Source records:
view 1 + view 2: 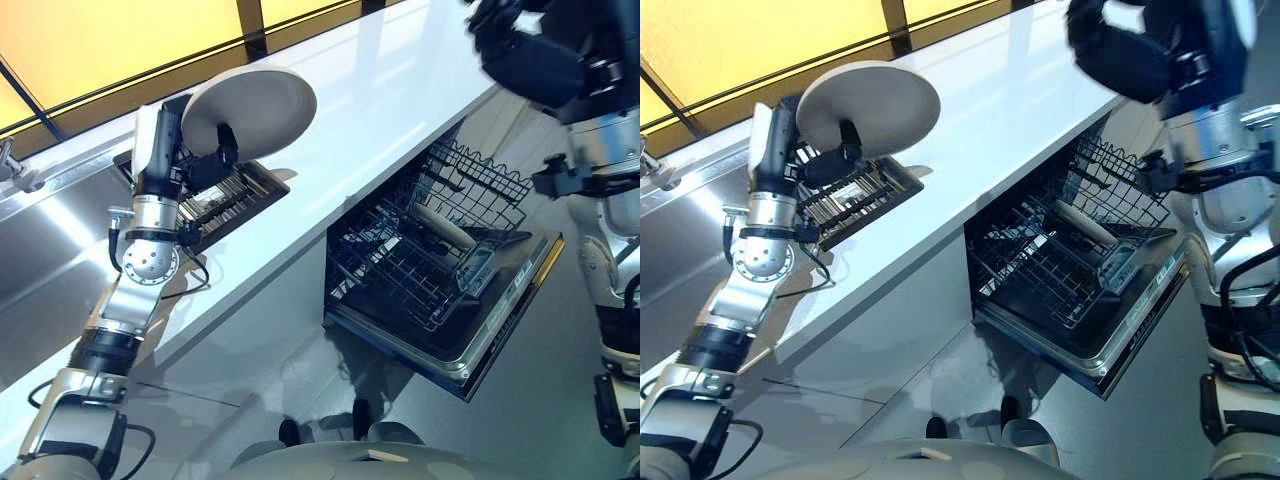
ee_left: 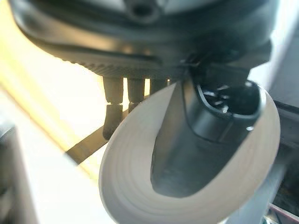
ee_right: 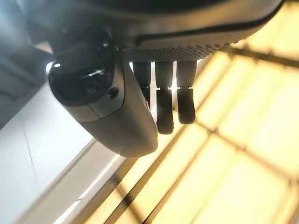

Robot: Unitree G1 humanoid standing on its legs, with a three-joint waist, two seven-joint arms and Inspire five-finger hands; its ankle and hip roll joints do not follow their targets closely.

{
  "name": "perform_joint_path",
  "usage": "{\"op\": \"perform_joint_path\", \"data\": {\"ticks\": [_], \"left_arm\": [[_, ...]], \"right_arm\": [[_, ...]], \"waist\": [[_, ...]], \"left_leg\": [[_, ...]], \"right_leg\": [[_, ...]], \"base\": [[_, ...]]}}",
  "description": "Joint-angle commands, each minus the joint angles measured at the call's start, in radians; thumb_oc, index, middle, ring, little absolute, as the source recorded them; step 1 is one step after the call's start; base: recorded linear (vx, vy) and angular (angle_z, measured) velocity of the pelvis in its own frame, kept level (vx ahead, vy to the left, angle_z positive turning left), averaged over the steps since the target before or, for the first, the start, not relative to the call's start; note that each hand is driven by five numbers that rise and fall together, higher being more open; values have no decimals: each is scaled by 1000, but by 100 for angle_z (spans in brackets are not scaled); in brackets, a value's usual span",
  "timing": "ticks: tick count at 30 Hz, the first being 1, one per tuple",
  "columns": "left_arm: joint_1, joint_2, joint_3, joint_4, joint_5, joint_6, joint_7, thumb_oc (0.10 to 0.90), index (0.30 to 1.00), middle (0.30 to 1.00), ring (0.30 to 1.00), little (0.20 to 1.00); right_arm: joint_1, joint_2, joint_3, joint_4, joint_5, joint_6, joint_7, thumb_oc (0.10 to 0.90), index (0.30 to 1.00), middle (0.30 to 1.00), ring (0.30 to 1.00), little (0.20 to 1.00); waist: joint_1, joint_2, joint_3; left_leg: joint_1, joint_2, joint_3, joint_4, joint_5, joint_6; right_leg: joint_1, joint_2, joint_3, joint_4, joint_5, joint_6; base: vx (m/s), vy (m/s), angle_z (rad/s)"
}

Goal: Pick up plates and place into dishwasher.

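Plate (image 2: 140, 186) pinched in left robot hand (image 1: 200, 165)

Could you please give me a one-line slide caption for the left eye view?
Left hand holds a plate above the white counter, dishwasher open.

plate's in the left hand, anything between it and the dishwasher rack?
Nothing visible. The left hand pinches the plate above the white counter; the dishwasher rack stands pulled out and open-topped below the counter edge, toward the robot's right.
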Motion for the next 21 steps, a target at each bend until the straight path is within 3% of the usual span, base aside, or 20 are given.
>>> {"op": "perform_joint_path", "data": {"ticks": [1,6,10,11,15,16,17,18,19,21], "left_arm": [[-88,38,-18,-29,-9,-179,28,100,300,300,300,200],[-122,33,-66,-34,38,-226,31,100,300,300,300,200],[-161,40,-113,-45,87,-241,48,100,300,300,300,200],[-169,41,-119,-51,88,-242,47,100,300,300,300,200],[-196,58,-137,-90,90,-248,50,100,300,300,300,200],[-200,64,-136,-105,86,-247,49,100,300,300,300,200],[-205,69,-133,-122,85,-244,48,100,300,300,300,200],[-212,74,-128,-138,82,-239,44,100,300,300,300,200],[-217,81,-121,-159,77,-236,43,100,300,300,300,200],[-225,86,-113,-177,72,-244,40,100,300,300,300,200]], "right_arm": [[-64,10,-10,53,71,-5,58,100,300,300,300,200],[-62,22,13,104,166,53,159,100,300,300,300,200],[-77,27,36,135,126,68,151,100,300,300,300,200],[-79,24,38,143,72,52,136,100,300,300,300,200],[-97,-51,55,157,-369,-74,-32,100,300,300,300,200],[-108,-89,60,156,-487,-90,-75,440,592,592,592,540],[-118,-123,64,150,-554,-98,-107,440,592,592,592,540],[-130,-150,69,142,-575,-101,-120,542,679,679,679,642],[-145,-173,72,127,-585,-98,-116,509,651,651,651,609],[-163,-189,76,106,-597,-93,-111,720,832,832,832,820]], "waist": [[18,-4,-131],[18,-11,-132],[18,-14,-131],[18,-15,-130],[17,-13,-127],[16,-12,-127],[16,-11,-126],[16,-11,-126],[16,-11,-125],[18,-11,-123]], "left_leg": [[7,-64,35,3,-126,23],[8,-63,44,2,-128,24],[10,-64,45,2,-130,25],[10,-65,44,2,-130,26],[9,-64,44,2,-129,27],[9,-64,44,2,-129,27],[9,-64,45,2,-128,28],[8,-63,46,2,-128,28],[7,-63,45,2,-128,29],[6,-63,42,2,-128,29]], "right_leg": [[22,55,-44,93,-166,47],[22,51,-55,97,-167,48],[24,48,-61,100,-169,48],[24,48,-61,101,-169,48],[21,46,-63,106,-171,49],[19,47,-62,108,-172,49],[18,47,-61,109,-172,50],[17,48,-60,110,-172,50],[16,49,-58,111,-172,49],[17,50,-58,111,-173,48]], "base": [[0,0,0],[0,0,0],[0,0,0],[0,0,0],[0,0,0],[0,0,0],[0,0,0],[0,0,0],[0,0,0],[0,0,0]]}}
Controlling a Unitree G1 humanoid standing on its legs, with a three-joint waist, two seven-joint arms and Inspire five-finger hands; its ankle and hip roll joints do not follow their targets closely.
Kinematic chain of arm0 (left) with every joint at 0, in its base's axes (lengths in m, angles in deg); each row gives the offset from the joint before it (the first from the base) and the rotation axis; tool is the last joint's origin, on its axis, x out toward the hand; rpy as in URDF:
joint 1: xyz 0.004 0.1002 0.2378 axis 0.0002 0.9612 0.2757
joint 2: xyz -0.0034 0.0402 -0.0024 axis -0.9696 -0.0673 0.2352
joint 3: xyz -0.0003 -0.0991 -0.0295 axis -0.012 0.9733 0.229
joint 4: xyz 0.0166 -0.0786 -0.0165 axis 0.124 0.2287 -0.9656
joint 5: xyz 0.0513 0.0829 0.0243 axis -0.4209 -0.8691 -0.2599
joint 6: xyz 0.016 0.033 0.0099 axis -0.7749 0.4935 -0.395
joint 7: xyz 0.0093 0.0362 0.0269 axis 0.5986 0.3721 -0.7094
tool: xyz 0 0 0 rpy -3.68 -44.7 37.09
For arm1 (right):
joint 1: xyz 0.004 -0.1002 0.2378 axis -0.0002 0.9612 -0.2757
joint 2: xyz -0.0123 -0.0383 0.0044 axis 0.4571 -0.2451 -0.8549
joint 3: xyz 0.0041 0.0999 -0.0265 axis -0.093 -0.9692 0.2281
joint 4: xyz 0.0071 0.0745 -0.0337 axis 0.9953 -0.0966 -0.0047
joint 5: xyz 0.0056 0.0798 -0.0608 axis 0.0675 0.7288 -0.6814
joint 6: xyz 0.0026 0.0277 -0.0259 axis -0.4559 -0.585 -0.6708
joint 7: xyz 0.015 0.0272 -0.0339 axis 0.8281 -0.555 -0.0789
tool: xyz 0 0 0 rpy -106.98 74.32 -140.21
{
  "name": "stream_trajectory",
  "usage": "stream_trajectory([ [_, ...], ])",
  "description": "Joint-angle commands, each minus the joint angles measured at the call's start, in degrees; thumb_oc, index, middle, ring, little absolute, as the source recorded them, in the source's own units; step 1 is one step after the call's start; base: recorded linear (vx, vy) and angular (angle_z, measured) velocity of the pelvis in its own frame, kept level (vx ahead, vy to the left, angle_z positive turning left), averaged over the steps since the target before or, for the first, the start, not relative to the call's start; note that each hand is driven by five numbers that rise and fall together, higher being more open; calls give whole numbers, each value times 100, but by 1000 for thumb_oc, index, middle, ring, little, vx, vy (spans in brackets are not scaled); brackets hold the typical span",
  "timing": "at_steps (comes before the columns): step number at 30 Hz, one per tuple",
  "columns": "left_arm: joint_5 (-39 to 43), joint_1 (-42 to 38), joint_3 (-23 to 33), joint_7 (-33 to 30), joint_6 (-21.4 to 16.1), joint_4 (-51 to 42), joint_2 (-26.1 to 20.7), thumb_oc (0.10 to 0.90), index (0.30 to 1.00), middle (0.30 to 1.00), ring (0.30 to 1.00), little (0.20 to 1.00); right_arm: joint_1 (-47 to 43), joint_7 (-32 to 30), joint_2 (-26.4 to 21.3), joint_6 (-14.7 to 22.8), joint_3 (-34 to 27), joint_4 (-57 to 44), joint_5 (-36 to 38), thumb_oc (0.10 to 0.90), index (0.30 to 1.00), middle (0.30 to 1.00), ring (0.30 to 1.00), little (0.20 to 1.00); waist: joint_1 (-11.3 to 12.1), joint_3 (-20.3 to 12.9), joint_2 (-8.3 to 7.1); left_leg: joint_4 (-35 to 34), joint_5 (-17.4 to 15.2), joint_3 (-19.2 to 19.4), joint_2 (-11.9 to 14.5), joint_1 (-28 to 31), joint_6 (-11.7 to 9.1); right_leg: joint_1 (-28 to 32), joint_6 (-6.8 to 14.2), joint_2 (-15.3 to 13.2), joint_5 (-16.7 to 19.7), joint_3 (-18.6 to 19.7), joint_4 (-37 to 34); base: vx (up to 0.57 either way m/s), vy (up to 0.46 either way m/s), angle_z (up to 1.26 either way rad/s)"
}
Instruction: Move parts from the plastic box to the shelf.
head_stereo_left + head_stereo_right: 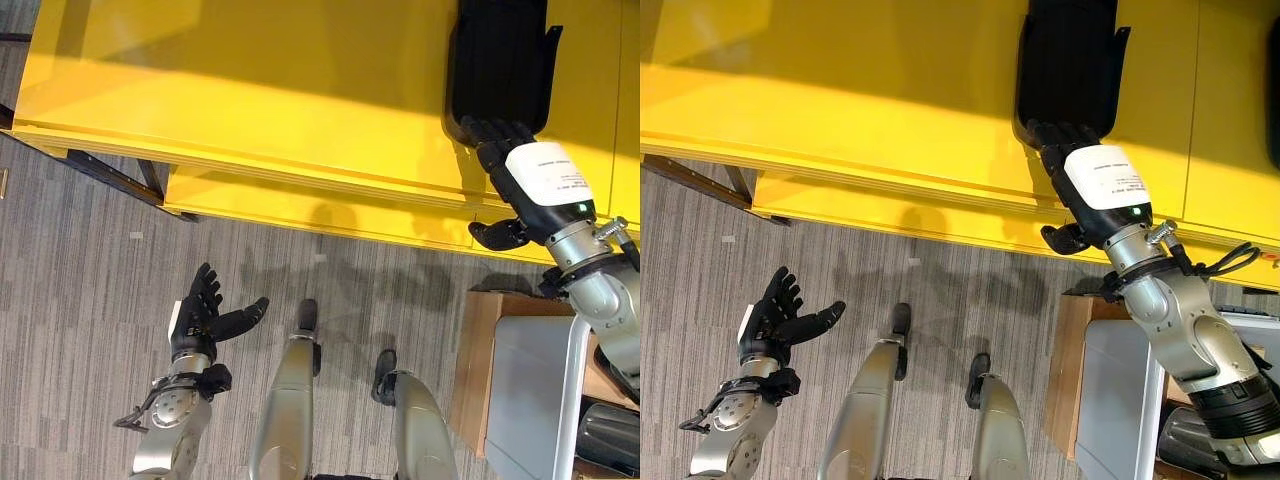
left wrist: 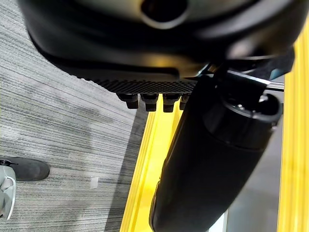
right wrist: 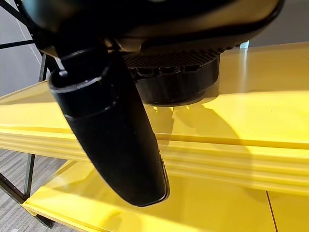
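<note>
R hand reached over edge of yellow shelf, fingers on near end of 1 black part lying flat on top tier; grip state couldn't tell. L hand low over grey carpet, fingers spread, holding nothing. 2 shelf tiers visible.

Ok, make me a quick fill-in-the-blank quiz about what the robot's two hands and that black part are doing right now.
1. The black part lies on the ____ shelf.
2. The ____ hand reaches over the shelf's edge to the black part.
3. The left hand hangs over the grey floor with its fingers ____.

Missing words: yellow; right; open
</note>
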Motion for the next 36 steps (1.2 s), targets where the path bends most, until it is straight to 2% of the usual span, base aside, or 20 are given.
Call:
stream_trajectory([
  [1,-65,227,149,-65,-598,-633,-392,900,1000,1000,1000,1000,-883,-404,-492,55,-161,105,-101,900,1000,1000,1000,1000,22,-83,87,467,-601,-478,402,-110,-173,765,-141,-184,-384,-152,-272,0,0,0],
  [36,-38,219,186,-83,-613,-661,-427,900,1000,1000,1000,1000,-1249,-487,-782,-63,-88,354,-88,900,1000,1000,1000,1000,61,-57,75,534,-653,-474,359,-177,-142,733,-133,-193,-386,-149,-266,0,0,0],
])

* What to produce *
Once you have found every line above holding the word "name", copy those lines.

* Written response *
  "name": "perform_joint_path",
  "name": "stream_trajectory",

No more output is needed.